Once you input/add the above information and successfully complete the source validation, you should be to start using vRNI filters and pinboards to gain insights into your TKGi/Kubernetes clusters.
Common vRNI search queries
There are some common and frequently used vRNI search filters to use again your kubernetes clusters to gain insight into what is happening inside the containerised world.

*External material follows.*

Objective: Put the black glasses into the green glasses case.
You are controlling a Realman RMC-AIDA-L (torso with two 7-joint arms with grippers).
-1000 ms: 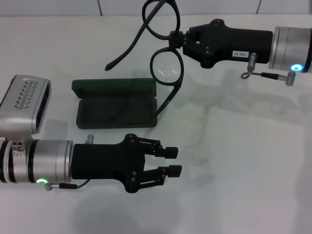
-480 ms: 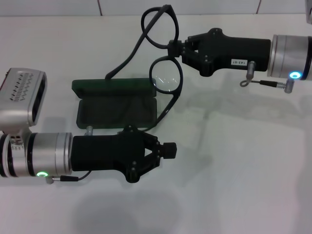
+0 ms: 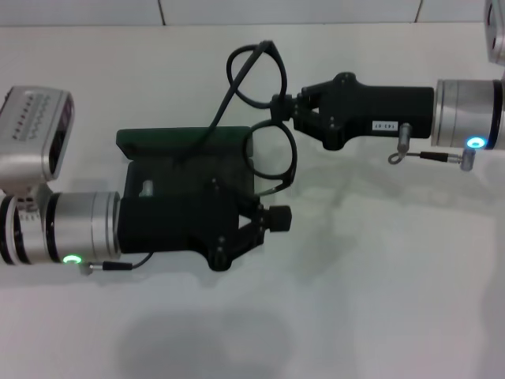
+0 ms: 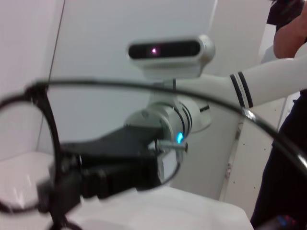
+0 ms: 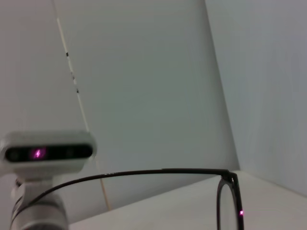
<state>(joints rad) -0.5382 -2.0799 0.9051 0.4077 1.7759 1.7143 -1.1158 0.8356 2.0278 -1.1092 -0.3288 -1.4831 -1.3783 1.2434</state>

In the coming examples I wil be covering some of those filters.
Once you login to vRNI you should see the search box
Lets start by listing all the available namespaces we have running by typing ‘kubernetes namespaces‘ and press enter
Now, lets be more specific and search for a namespace called ‘tanzuvexpert’
kubernetes namespaces where Name = 'tanzuvexpert'
Click on the name of the namespace and lets explore more the components of that namespace
Click on the number of Pods
Now click on the first pod which is starting with curl-deployment, this will open a new window with more details regarding that pod including NSX port name, container image, labels, kubernetes worker node and cluster:
Now, if you click on Metrics and then choose Network Traffic by Packets you should interesting metrics and details regarding Rx, Tx and dropped packets within that Pod
Common searches for kubernetes nodes
In the search bar type the following search syntax:
Kubernetes Node where Kubernetes Cluster = '172.20.10.2'
This search filter will return all the available nodes in cluster 172.20.10.2, it is interesting to also list any node that might not be in a “Ready” state, this can be done by using the below filter:
kubernetes nodes where Ready != 'True'
Summary of useful vRNI search filters for kubernetes
(this is part of VMware vRNI K8s search poster)
flows where Kubernetes Cluster = Production' kubernetes pods group by Kubernetes Services kubernetes Pods group by Kubernetes Node flows where kubernetes service is set flows where firewal action = 'DROP' group by Kubernetes Service Kubernetes events where event code = 'ImagePullBackOff' Kubernetes events where problem entity.Kubernetes Cluster = '172.20.10.2'
Using vRNI to monitor NCP based Kubernetes clusters is very powerful and provides network and security admins with deep insight into containers and their traffic patterns, health status, security planning and much more.
Leveraging such a powerful insight tool allows vRNI in combination with NCP/NSX as networking stack to be positioned as a powerful kubernetes observability tool.